Time-Resolved Analysis of Near-Infrared Porphyrinbased OLEDs for Future Flexible Applications: A Study on Host-Guest Energy Transfer and Singlet (re)Genreation from Triplets Mechanisms in Porphyrin-Based, Near-Infrared Emitting OLEDs, Providing Insight into Promising Candidates for Future Flexible Light-Emitting Devices

Energy transfer and singlet (re)generation from triplets are studied via time-resolved electroluminescence (EL) measurements for a near-infrared-emitting, porphyrin hexamer-based host-guest organic light-emitting diode (OLED), with the porphyrin as the guest and PIDT-2TPD as the host, via time-resolved EL measurements.
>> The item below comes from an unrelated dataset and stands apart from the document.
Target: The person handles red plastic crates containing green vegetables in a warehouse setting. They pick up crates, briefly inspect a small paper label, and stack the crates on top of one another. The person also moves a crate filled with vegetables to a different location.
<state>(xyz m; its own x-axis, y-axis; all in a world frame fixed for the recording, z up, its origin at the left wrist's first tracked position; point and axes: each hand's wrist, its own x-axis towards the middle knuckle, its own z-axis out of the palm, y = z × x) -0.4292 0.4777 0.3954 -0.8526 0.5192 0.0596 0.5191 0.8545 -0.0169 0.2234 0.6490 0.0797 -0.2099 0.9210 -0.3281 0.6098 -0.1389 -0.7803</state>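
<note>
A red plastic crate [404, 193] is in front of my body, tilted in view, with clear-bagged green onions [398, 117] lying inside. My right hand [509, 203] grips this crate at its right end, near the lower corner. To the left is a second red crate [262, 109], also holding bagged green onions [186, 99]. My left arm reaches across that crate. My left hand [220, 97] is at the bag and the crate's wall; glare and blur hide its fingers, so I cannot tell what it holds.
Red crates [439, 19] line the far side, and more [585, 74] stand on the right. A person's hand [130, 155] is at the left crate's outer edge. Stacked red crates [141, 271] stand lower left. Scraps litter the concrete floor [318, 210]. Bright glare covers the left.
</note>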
Energy transfer mechanisms from the host to the guest molecules are observed in the studied system in the evolution of the EL emission spectra over and following 1 microsecond driving voltage pulses. Residual EL from the guest molecule with no driving voltage over long timescales (order of several microseconds) is also observed, thereby providing clear evidence of singlet (re)generation over characteristic times similar to triplet lifetimes, consistently with triplet-triplet annihilation (TTA) and/or reverse inter-system crossing (rISC) taking place. This had never been reported before for PIDT-2TPD.